On 07/31/2017 01:02 PM, Henri Sivonen wrote:
On Tue, Jul 18, 2017 at 7:01 AM, Jim Blandy <jbla...@mozilla.com> wrote:
BTW, speaking of training: Jason's and my book, "Programming Rust" will be
available on paper from O'Reilly on August 29th!
And already available on Safari Books Online (access available via
Service Now request subject to managerial approval).
On Mon, Jul 17, 2017 at 10:43 PM, Ted Mielczarek <t...@mielczarek.org> wrote:
From my perspective Rust is our
single-biggest competitive advantage for shipping Firefox, and every
time we choose C++ over Rust we throw that away.
I agree.
but we are quickly
going to hit a point where "I don't feel like learning Rust" is not
going to cut it anymore.
Indeed.
On Tue, Jul 11, 2017 at 4:37 PM, smaug <sm...@welho.com> wrote:
How is the performance when crossing Rust <-> C++ boundary? We need to make
everything faster, not slower.
If I understood emilio's explanation on IRC correctly having the performance
of an inlined (C++) function requires
handwritten rust bindings to access member variables of some C++ object.
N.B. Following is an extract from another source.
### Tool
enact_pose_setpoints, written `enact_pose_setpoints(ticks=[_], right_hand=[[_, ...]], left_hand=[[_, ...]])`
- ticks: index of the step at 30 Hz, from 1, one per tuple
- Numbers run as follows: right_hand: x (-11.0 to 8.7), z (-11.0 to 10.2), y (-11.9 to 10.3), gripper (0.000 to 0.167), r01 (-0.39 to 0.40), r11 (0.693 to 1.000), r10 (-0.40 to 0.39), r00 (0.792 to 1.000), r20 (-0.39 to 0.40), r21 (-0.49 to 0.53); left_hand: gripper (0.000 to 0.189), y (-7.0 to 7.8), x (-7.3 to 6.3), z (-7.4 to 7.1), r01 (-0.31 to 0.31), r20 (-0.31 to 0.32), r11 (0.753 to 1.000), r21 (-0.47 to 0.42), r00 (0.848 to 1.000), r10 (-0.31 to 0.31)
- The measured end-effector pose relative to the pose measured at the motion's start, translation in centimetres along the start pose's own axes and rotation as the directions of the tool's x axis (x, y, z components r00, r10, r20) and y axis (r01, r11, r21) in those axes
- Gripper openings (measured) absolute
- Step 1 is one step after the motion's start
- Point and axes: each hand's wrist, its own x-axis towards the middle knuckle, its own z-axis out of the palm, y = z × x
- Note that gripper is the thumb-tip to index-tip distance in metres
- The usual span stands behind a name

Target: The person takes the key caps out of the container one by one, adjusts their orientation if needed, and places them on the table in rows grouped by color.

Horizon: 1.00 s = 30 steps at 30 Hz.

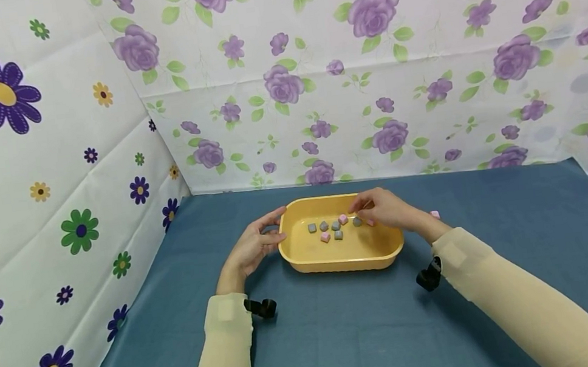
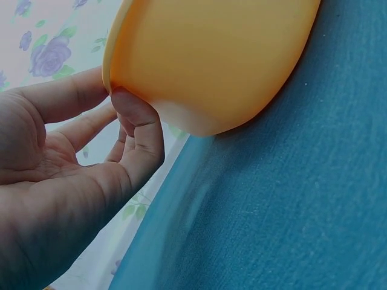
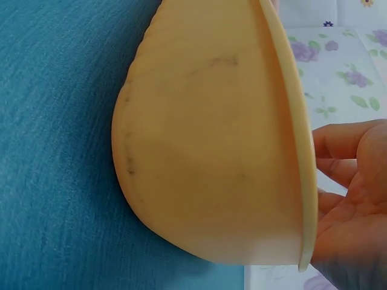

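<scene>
A yellow plastic tub (image 1: pixel 345 265) rests on the blue cloth, with several small grey cubes (image 1: pixel 312 228) and a few pink cubes (image 1: pixel 325 237) scattered on its floor. My left hand (image 1: pixel 249 247) holds the tub's left end by the rim, thumb and fingers at the edge; the left wrist view shows the thumb bent against the rim. My right hand (image 1: pixel 385 208) reaches over the tub's right side, fingers bent down inside near a grey cube (image 1: pixel 357 221) and a pink cube (image 1: pixel 343 219). Its fingertips are hidden behind the tub wall in the right wrist view, so I cannot tell whether they hold anything.
Another pink cube (image 1: pixel 435 214) lies on the blue cloth (image 1: pixel 340 337) outside the tub, just beyond my right wrist. A white flowered sheet (image 1: pixel 287 129) hangs behind the table, and further patterned sheets stand at the left and right.
</scene>
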Motion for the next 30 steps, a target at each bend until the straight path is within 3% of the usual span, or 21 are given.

That doesn't sound too good - hard to maintain and possibly easy to forget
to optimize.
I don't claim to understand anything about the current setup, but
has anyone written down what would be needed to have fast and easy to
maintain Rust <-> C++ boundary in
such way that also memory handling is easy to manage (aka, how to deal with
CC/GC).
I think it would be better to sort out this kind of low level issues rather
soon before we have too much
Rust code in tree, or perhaps we won't see much Rust usage before those
issues are sorted out.
(I'm looking this all from DOM point of view, where pretty much all the
objects need to be cycle collectable JS holders, but perhaps Rust would fit
better in code outside DOM)
Rust indeed is, at least at present, a better fit for code outside the
area of cycle-collectable DOM objects.
The performance issue you mention applies if the usage scenario is
that Rust code needs to get or set a lot of fields on a C++ object.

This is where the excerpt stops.